─── RECORDS PROVIDED ───
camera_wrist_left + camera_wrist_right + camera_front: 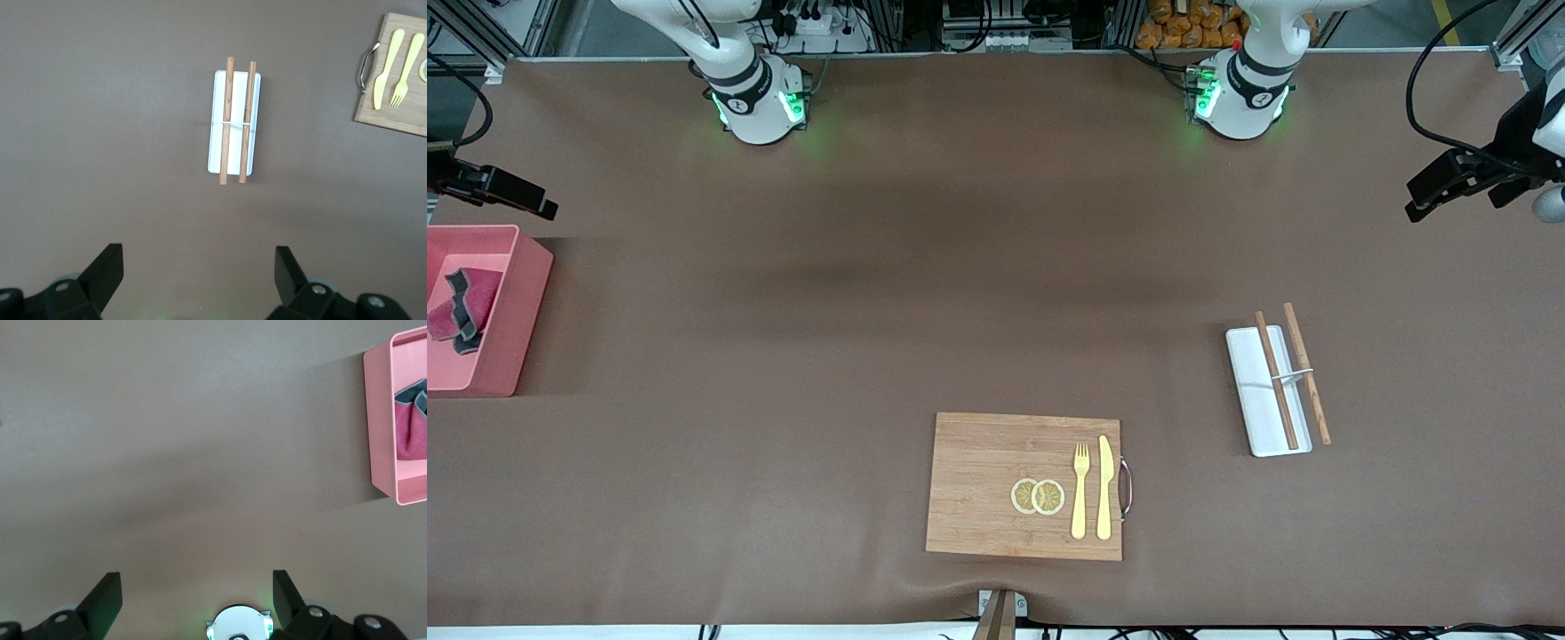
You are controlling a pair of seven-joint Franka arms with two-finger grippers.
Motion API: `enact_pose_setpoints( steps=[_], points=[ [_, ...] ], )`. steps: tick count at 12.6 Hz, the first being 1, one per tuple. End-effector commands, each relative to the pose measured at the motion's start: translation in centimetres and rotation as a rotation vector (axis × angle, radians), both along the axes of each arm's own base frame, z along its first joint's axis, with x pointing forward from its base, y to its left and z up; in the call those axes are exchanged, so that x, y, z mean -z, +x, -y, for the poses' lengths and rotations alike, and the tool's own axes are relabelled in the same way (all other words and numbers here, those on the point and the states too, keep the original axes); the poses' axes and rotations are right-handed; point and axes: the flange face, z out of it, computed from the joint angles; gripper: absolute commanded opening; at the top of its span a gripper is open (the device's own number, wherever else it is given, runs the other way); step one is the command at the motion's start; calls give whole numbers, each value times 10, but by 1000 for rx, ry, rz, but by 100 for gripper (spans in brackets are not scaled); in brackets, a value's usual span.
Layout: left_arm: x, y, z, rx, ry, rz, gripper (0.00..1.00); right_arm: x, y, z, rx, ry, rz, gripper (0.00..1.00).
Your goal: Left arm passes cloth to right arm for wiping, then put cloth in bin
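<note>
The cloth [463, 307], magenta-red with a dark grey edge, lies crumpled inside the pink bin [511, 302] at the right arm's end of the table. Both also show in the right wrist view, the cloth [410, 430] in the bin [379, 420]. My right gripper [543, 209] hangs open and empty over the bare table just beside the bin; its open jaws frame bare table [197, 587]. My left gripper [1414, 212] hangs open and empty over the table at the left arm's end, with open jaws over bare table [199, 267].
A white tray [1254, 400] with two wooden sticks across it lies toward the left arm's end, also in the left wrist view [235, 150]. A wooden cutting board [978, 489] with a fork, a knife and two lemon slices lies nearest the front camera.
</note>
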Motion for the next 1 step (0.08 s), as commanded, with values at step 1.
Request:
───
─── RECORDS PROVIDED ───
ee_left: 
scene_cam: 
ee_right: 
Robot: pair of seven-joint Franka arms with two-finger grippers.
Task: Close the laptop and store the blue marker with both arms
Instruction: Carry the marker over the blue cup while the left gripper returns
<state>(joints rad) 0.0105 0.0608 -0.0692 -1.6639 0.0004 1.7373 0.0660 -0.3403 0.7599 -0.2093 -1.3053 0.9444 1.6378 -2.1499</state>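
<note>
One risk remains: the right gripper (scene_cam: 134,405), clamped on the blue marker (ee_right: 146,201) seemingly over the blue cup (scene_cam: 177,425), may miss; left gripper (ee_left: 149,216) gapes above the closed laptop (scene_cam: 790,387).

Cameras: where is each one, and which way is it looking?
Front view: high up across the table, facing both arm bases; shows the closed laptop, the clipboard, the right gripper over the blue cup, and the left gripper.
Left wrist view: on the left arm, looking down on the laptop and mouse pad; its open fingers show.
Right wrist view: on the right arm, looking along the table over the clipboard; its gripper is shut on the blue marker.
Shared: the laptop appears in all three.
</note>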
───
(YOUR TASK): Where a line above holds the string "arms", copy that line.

(WRITTEN RESPONSE):
You are controlling a pair of seven-joint Franka arms with two-finger grippers.
Robot: pair of seven-joint Franka arms with two-finger grippers.
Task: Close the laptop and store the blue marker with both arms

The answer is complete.